# Well Water/hand pump



## SurvivorSam (Jun 15, 2010)

Here is the situation - we are planning to sell our home in the city and move out of town and micro farm our new property - i.e. garden, chickens maybe a couple hogs and cattle.

Our goal = get off grid (as much as possible as quickly as possible)
Priority #1 is a reliable water supply.

Q: the well does not have a submersible pump but a jet pump with high power consumption (1.5 hp 30 amp) will I have to get a new (4-6" O.D.) well drilled?

I have seen really cool hand pump attachments that work alone if power goes out or can even be solar/wind powered... enough to maintain enough water pressure to reasonably function.

LINKS -These units seem like a good, but costly way to go.

Hand Water Pumps, Motorized (Great with Solar), by Simple Pump.
Stainless Steel Deep Well Hand Pump @ Survival Unlmited .com - Pump from as deep as 300'

Any thoughts?


----------



## horseman09 (Mar 2, 2010)

SurvivorSam, if I understand your question, you will not need to drill another well if your present well meets your consumption needs and the diameter of the existing casing is large enough. As I recall, the standard size casing is 6". 

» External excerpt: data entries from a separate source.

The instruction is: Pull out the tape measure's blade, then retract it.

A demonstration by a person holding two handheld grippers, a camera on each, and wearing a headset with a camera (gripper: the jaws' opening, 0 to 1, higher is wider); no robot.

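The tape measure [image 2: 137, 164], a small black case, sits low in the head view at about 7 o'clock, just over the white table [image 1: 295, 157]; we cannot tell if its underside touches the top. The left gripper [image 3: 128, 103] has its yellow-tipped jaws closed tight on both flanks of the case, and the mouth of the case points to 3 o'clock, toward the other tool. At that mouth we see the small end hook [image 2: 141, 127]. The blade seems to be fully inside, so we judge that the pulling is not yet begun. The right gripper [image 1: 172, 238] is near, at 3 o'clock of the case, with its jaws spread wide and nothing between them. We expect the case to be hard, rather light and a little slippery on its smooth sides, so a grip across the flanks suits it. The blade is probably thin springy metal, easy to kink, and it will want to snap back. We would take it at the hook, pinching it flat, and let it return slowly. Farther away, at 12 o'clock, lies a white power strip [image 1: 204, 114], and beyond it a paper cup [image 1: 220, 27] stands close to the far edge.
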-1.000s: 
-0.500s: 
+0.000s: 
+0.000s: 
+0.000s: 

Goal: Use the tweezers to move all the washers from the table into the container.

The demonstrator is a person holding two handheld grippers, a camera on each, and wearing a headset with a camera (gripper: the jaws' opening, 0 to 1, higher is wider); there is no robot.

Word of warning (I learned this the hard way). The pump instructions will tell you to complete your heat shrink connections, then roll up your wiring and put it in a 5 gal bucket filled with water. Set your VOM to "continuity" then drop one VOM lead in the water and touch the other lead to the exposed wires that you will be connecting to your pressure switch. If you get a reading, you have a breach on the wire insulation that will prematurely burn out your pump. Like I said, I learned this the hard way. 

Regarding a hand pump, since you have a jet pump, that means that your well water level is too far down to pull the water up. It must be pushed up, so any pump you get must be a deep well pump.

Good luck.


----------



## gypsysue (Mar 27, 2010)

Yeah, that's the catch: the depth of the well. If it's deep you have to have a different set-up than a shallow well.

If you're just going to use it for an emergency back-up and not a long-term way to supply your household, then your consumptions needs will be less than an every-day run-water-all-you-want-without-thinking-about-it situation. 

Don't forget about a rain water collection system and storage tanks/barrels as a back up, at least for wash water.


----------